I'd like the entries reproduced exactly, with all pictures omitted.

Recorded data
=====

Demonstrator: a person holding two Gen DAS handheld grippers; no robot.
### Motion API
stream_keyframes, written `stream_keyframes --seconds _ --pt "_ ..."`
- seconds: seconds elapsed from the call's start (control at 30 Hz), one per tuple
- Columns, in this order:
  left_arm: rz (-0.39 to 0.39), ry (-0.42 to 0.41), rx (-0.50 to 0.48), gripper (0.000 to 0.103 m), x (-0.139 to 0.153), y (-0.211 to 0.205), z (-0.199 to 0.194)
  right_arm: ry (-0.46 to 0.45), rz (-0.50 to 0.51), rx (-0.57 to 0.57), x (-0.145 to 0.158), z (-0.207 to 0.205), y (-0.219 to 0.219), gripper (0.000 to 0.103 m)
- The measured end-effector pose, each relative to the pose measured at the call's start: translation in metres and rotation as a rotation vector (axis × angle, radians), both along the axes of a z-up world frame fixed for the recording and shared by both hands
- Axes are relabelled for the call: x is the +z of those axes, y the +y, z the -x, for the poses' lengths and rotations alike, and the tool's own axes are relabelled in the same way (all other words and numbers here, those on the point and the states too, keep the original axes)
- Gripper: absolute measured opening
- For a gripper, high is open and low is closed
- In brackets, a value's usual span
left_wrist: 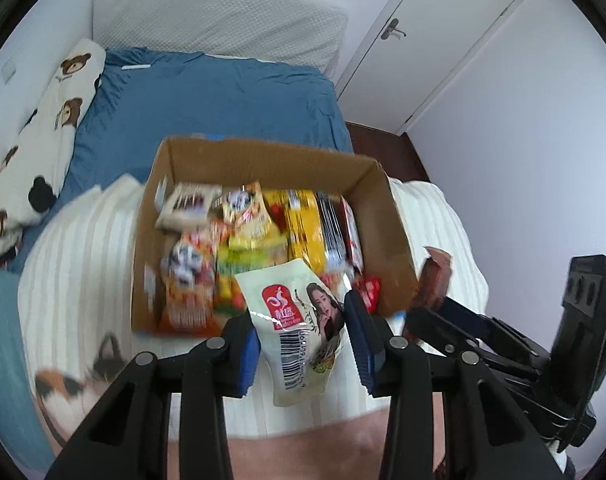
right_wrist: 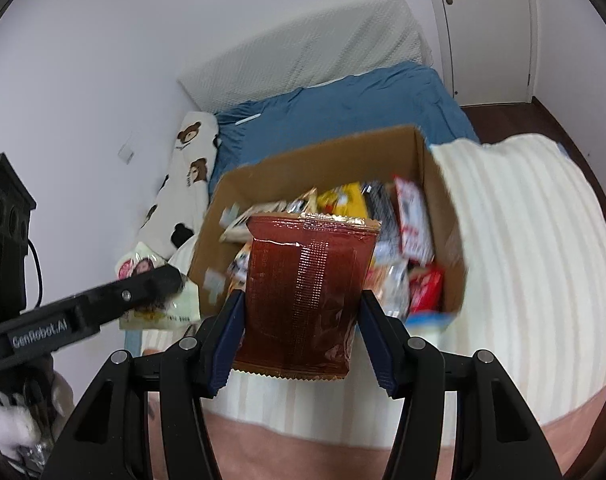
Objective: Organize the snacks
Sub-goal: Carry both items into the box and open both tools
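An open cardboard box full of several bright snack packets stands on a white striped blanket on the bed. My left gripper is shut on a cream packet with a red logo and a barcode, held in the air in front of the box. In the right wrist view that packet shows at the left behind the left gripper's finger. My right gripper is shut on a dark red-brown packet with gold crimped ends, also held in front of the box. The same brown packet peeks in at the right of the left wrist view.
The white striped blanket covers the near part of the bed, over a blue sheet. A bear-print pillow lies along the left wall. A calico cat is at the lower left. A closed white door stands beyond.
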State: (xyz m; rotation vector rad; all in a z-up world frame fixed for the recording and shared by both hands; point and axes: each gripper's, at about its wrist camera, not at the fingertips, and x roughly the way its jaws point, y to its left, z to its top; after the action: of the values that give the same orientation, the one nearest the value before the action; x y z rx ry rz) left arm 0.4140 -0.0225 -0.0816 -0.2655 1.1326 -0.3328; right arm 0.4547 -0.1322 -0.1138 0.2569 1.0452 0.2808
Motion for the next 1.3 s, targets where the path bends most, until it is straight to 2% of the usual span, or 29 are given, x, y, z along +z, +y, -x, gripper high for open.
stream_keyframes --seconds 0.2,0.37,0.6,0.7,0.73,0.77,0.83,0.87,0.9,0.93,0.97,1.1,1.3 --pt "-0.041 0.060 -0.019 0.036 -0.034 -0.007 -0.069 0.041 0.043 -0.033 -0.014 -0.068 -0.018 0.059" --pt "-0.058 0.114 -0.037 0.037 -0.066 -0.014 -0.109 0.114 0.088 -0.031 -0.048 -0.113 -0.022 0.059" --pt "-0.098 0.207 -0.075 0.037 -0.109 -0.020 -0.144 0.208 0.105 -0.006 -0.095 -0.143 -0.015 0.059" --pt "-0.132 0.240 -0.064 0.037 -0.122 -0.018 -0.151 0.296 0.103 -0.004 -0.119 -0.149 -0.014 0.061" --pt "-0.131 0.249 -0.064 0.039 -0.126 -0.017 -0.153 0.334 0.109 -0.008 -0.127 -0.150 -0.014 0.065" --pt "-0.128 0.257 -0.062 0.044 -0.129 -0.016 -0.154 0.346 0.111 -0.012 -0.131 -0.151 -0.015 0.074" --pt "-0.134 0.263 -0.050 0.051 -0.132 -0.013 -0.156 0.359 0.131 -0.014 -0.137 -0.154 -0.015 0.086" --pt "-0.132 0.257 -0.042 0.060 -0.133 -0.012 -0.156 0.361 0.142 -0.017 -0.138 -0.155 -0.015 0.090" --pt "-0.141 0.254 -0.038 0.078 -0.133 -0.011 -0.156 0.361 0.150 -0.018 -0.139 -0.156 -0.014 0.092" --pt "-0.156 0.257 -0.040 0.088 -0.134 -0.011 -0.156 0.362 0.165 -0.018 -0.139 -0.157 -0.013 0.093" --pt "-0.173 0.258 -0.043 0.092 -0.135 -0.011 -0.156 0.361 0.181 -0.019 -0.138 -0.157 -0.012 0.093" --pt "-0.212 0.258 -0.033 0.092 -0.135 -0.006 -0.148 0.312 0.294 -0.026 -0.131 -0.158 -0.004 0.094" --pt "-0.230 0.227 -0.020 0.093 -0.123 0.000 -0.126 0.287 0.334 -0.054 -0.120 -0.159 -0.003 0.095"
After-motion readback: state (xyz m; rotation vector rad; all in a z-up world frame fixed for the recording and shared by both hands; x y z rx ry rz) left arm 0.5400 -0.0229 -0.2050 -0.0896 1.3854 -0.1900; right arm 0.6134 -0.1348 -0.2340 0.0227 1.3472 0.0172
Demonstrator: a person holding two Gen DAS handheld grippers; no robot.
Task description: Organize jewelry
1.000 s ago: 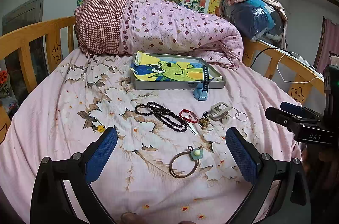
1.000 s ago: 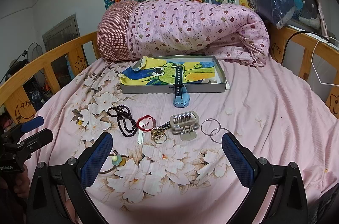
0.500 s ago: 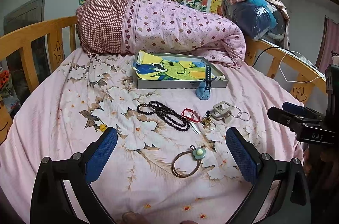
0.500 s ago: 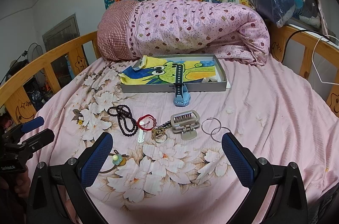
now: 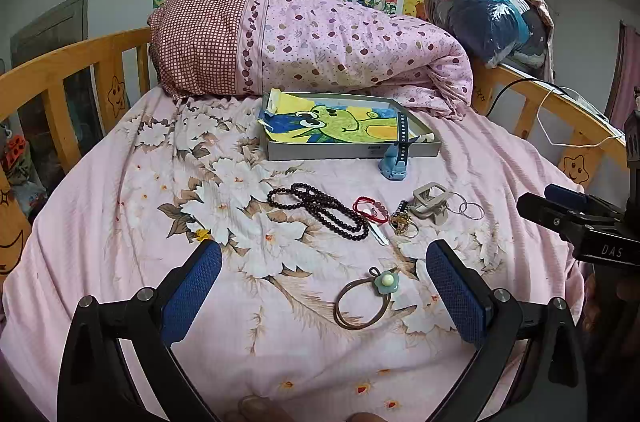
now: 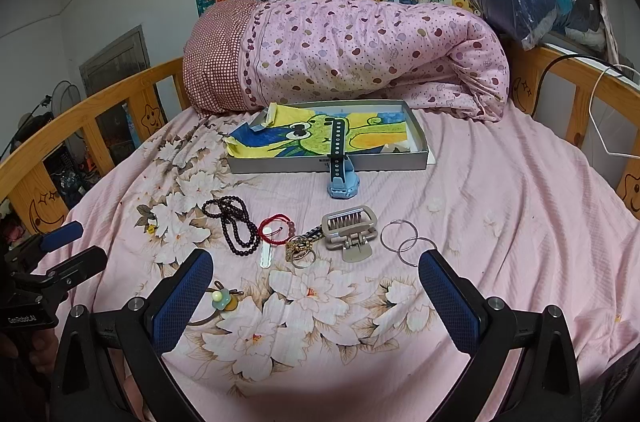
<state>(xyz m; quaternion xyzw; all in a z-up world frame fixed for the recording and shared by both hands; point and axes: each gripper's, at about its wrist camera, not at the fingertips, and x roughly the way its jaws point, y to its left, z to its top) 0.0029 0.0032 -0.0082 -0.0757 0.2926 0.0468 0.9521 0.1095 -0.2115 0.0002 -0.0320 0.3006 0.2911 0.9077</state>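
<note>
The pink flowered bedsheet fills both my views, and over the last second it sits almost exactly where it did; in my left view the whole scene has only slid a touch to the right and down. So nothing has been picked up, and I judge the sorting has not started.

The shallow grey tray lined with a green-and-yellow cartoon drawing rests near the rolled quilt, as before. The blue child's watch hangs over the tray's front wall, strap inside, body on the sheet.

The remaining jewelry lies in a loose row on the sheet, unmoved: dark beaded necklace, beige plastic claw clip, two thin silver hoops, red cord bracelet, gold trinket on a ring. The brown hair tie with a green flower lies nearest my left tongs.

My left tongs hover spread wide, holding nothing. My right tongs are spread too, empty, low over the sheet.
</note>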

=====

_Exercise response_
Demonstrator: a person holding two Gen DAS handheld grippers; no robot.
### Motion API
stream_keyframes, written `stream_keyframes --seconds _ --pt "_ ..."`
- seconds: seconds elapsed from the call's start (control at 30 Hz), one per tuple
- Columns, in this order:
  left_arm: rz (-0.39 to 0.39), ry (-0.42 to 0.41), rx (-0.50 to 0.48), gripper (0.000 to 0.103 m), x (-0.139 to 0.153), y (-0.211 to 0.205), z (-0.199 to 0.194)
  right_arm: ry (-0.46 to 0.45), rz (-0.50 to 0.51), rx (-0.57 to 0.57), x (-0.145 to 0.158), z (-0.207 to 0.205), y (-0.219 to 0.219), gripper (0.000 to 0.103 m)
- The measured end-effector pose, each relative to the pose measured at the call's start: translation in metres and rotation as a rotation vector (axis × angle, radians), both along the axes of a z-up world frame fixed for the recording and shared by both hands
- Axes are relabelled for the call: x is the +z of those axes, y the +y, z the -x, for the poses' lengths and rotations alike, and the tool's own axes are relabelled in the same way (all other words and numbers here, those on the point and the states too, keep the original axes)
- Gripper: absolute measured opening
- For a gripper, high is open and low is closed
- In brackets, a value's usual span
left_wrist: 
right_wrist: 
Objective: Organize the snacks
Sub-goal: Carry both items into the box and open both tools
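An open cardboard box full of several bright snack packets stands on a white striped blanket on the bed. My left gripper is shut on a cream packet with a red logo and a barcode, held in the air in front of the box. In the right wrist view that packet shows at the left behind the left gripper's finger. My right gripper is shut on a dark red-brown packet with gold crimped ends, also held in front of the box. The same brown packet peeks in at the right of the left wrist view.
The white striped blanket covers the near part of the bed, over a blue sheet. A bear-print pillow lies along the left wall. A calico cat is at the lower left. A closed white door stands beyond.
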State: (xyz m; rotation vector rad; all in a z-up world frame fixed for the recording and shared by both hands; point and axes: each gripper's, at about its wrist camera, not at the fingertips, and x roughly the way its jaws point, y to its left, z to its top; after the action: of the values that give the same orientation, the one nearest the value before the action; x y z rx ry rz) left arm 0.4140 -0.0225 -0.0816 -0.2655 1.1326 -0.3328; right arm 0.4547 -0.1322 -0.1138 0.2569 1.0452 0.2808
Motion for the next 1.3 s, targets where the path bends most, until it is straight to 2% of the usual span, or 29 are given, x, y, z along +z, +y, -x, gripper high for open.
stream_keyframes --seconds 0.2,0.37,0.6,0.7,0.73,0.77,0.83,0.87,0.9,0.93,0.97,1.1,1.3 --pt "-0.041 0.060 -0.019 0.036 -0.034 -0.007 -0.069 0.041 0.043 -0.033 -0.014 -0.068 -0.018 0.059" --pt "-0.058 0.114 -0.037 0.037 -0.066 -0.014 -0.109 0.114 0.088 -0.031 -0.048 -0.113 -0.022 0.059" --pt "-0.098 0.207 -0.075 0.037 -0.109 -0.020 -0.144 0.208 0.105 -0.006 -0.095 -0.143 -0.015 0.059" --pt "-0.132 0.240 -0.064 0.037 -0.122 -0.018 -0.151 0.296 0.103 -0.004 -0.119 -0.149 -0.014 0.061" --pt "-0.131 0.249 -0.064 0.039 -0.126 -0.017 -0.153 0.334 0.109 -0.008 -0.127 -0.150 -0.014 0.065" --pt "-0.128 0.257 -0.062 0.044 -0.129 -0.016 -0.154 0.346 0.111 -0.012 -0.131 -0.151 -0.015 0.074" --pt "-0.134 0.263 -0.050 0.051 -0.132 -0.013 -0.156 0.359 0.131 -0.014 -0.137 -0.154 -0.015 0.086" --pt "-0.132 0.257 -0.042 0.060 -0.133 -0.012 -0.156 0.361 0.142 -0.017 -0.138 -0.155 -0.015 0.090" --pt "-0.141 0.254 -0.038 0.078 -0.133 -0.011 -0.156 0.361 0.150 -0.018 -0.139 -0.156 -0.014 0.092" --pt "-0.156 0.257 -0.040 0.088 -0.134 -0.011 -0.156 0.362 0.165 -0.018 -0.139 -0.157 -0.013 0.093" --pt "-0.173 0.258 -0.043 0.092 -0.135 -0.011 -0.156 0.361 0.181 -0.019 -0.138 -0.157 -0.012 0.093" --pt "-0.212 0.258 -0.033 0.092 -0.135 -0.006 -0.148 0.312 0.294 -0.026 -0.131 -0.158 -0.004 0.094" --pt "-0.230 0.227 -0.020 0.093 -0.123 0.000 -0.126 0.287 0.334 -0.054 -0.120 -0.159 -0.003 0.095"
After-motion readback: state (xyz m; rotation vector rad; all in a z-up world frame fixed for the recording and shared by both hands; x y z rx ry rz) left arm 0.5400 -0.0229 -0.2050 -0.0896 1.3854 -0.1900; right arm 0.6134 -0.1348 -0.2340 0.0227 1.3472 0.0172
Demonstrator: a person holding two Gen DAS handheld grippers; no robot.
Task description: Organize jewelry
1.000 s ago: 
1.000 s ago: 
0.500 s ago: 
0.500 s ago: 
now: 
now: 
<state>(xyz m; quaternion xyzw; all in a z-up world frame fixed for the recording and shared by both hands; point and axes: each gripper's, at about its wrist camera, not at the fingertips, and x roughly the way its jaws point, y to its left, z to its top) 0.0029 0.0032 -0.0082 -0.0757 0.2926 0.0468 0.9521 0.1095 -0.2115 0.0002 -0.0320 0.3006 0.2911 0.9077</state>
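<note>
The pink flowered bedsheet fills both my views, and over the last second it sits almost exactly where it did; in my left view the whole scene has only slid a touch to the right and down. So nothing has been picked up, and I judge the sorting has not started.

The shallow grey tray lined with a green-and-yellow cartoon drawing rests near the rolled quilt, as before. The blue child's watch hangs over the tray's front wall, strap inside, body on the sheet.

The remaining jewelry lies in a loose row on the sheet, unmoved: dark beaded necklace, beige plastic claw clip, two thin silver hoops, red cord bracelet, gold trinket on a ring. The brown hair tie with a green flower lies nearest my left tongs.

My left tongs hover spread wide, holding nothing. My right tongs are spread too, empty, low over the sheet.
</note>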

With this, the answer is done.